1
0
Fork 0
alistair23-linux/arch/arm/include/asm/pgtable-2level.h

228 lines
8.4 KiB
C
Raw Normal View History

/* SPDX-License-Identifier: GPL-2.0-only */
/*
* arch/arm/include/asm/pgtable-2level.h
*
* Copyright (C) 1995-2002 Russell King
*/
#ifndef _ASM_PGTABLE_2LEVEL_H
#define _ASM_PGTABLE_2LEVEL_H
#define __PAGETABLE_PMD_FOLDED 1
/*
* Hardware-wise, we have a two level page table structure, where the first
* level has 4096 entries, and the second level has 256 entries. Each entry
* is one 32-bit word. Most of the bits in the second level entry are used
* by hardware, and there aren't any "accessed" and "dirty" bits.
*
* Linux on the other hand has a three level page table structure, which can
* be wrapped to fit a two level page table structure easily - using the PGD
* and PTE only. However, Linux also expects one "PTE" table per page, and
* at least a "dirty" bit.
*
* Therefore, we tweak the implementation slightly - we tell Linux that we
* have 2048 entries in the first level, each of which is 8 bytes (iow, two
* hardware pointers to the second level.) The second level contains two
* hardware PTE tables arranged contiguously, preceded by Linux versions
* which contain the state information Linux needs. We, therefore, end up
* with 512 entries in the "PTE" level.
*
* This leads to the page tables having the following layout:
*
* pgd pte
* | |
* +--------+
* | | +------------+ +0
* +- - - - + | Linux pt 0 |
* | | +------------+ +1024
* +--------+ +0 | Linux pt 1 |
* | |-----> +------------+ +2048
* +- - - - + +4 | h/w pt 0 |
* | |-----> +------------+ +3072
* +--------+ +8 | h/w pt 1 |
* | | +------------+ +4096
*
* See L_PTE_xxx below for definitions of bits in the "Linux pt", and
* PTE_xxx for definitions of bits appearing in the "h/w pt".
*
* PMD_xxx definitions refer to bits in the first level page table.
*
* The "dirty" bit is emulated by only granting hardware write permission
* iff the page is marked "writable" and "dirty" in the Linux PTE. This
* means that a write to a clean page will cause a permission fault, and
* the Linux MM layer will mark the page dirty via handle_pte_fault().

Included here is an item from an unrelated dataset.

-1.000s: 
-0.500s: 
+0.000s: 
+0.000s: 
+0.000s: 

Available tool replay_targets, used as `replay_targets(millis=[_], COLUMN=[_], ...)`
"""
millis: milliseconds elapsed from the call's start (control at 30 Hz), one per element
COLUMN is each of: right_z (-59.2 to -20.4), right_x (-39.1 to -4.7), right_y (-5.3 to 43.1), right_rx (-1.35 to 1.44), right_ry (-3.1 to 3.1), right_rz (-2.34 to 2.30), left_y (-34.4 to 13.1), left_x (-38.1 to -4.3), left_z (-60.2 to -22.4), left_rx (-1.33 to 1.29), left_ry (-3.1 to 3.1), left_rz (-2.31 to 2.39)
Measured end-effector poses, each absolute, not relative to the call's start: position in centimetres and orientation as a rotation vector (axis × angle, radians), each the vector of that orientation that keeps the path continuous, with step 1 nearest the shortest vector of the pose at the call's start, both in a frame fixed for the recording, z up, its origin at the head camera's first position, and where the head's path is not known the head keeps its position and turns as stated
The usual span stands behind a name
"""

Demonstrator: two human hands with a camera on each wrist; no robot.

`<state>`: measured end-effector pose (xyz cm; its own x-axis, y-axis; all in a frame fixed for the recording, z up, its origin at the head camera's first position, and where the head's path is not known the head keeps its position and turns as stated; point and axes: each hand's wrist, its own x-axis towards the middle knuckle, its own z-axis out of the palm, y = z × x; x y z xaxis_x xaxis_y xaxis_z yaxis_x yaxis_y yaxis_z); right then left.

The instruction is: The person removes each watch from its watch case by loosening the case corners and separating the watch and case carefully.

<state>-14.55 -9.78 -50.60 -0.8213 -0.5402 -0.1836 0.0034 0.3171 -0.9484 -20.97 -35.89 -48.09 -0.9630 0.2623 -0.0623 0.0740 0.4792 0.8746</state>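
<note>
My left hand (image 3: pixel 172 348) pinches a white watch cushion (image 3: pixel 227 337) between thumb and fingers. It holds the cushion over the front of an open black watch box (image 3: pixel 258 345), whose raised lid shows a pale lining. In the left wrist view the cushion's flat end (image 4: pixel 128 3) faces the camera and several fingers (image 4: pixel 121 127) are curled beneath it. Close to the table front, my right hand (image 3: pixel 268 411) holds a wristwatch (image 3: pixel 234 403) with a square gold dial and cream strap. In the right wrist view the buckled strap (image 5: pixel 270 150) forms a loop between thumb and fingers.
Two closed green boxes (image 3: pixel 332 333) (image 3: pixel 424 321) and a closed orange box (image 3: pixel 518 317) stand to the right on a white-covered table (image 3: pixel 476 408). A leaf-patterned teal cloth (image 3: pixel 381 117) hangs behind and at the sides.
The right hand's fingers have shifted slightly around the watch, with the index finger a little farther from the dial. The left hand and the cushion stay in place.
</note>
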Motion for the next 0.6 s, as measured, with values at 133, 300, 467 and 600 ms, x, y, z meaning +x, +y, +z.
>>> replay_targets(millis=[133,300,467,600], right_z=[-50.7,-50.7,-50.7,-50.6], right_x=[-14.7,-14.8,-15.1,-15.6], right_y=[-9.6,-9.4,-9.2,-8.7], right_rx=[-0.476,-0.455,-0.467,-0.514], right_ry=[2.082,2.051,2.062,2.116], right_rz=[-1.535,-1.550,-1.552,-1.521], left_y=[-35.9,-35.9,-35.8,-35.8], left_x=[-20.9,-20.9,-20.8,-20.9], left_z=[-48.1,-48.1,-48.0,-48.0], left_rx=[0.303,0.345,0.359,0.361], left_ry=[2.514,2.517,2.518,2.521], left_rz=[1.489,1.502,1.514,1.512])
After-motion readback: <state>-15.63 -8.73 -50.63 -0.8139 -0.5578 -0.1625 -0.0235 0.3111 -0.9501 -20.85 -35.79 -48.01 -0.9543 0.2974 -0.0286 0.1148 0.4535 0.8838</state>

* For the hardware to notice the permission change, the TLB entry must
* be flushed, and ptep_set_access_flags() does that for us.
*
* The "accessed" or "young" bit is emulated by a similar method; we only
* allow accesses to the page if the "young" bit is set. Accesses to the
* page will cause a fault, and handle_pte_fault() will set the young bit
* for us as long as the page is marked present in the corresponding Linux
* PTE entry. Again, ptep_set_access_flags() will ensure that the TLB is
* up to date.
*
* However, when the "young" bit is cleared, we deny access to the page
* by clearing the hardware PTE. Currently Linux does not flush the TLB
* for us in this case, which means the TLB will retain the transation
* until either the TLB entry is evicted under pressure, or a context
* switch which changes the user space mapping occurs.
*/
#define PTRS_PER_PTE 512
#define PTRS_PER_PMD 1
#define PTRS_PER_PGD 2048
#define PTE_HWTABLE_PTRS (PTRS_PER_PTE)
#define PTE_HWTABLE_OFF (PTE_HWTABLE_PTRS * sizeof(pte_t))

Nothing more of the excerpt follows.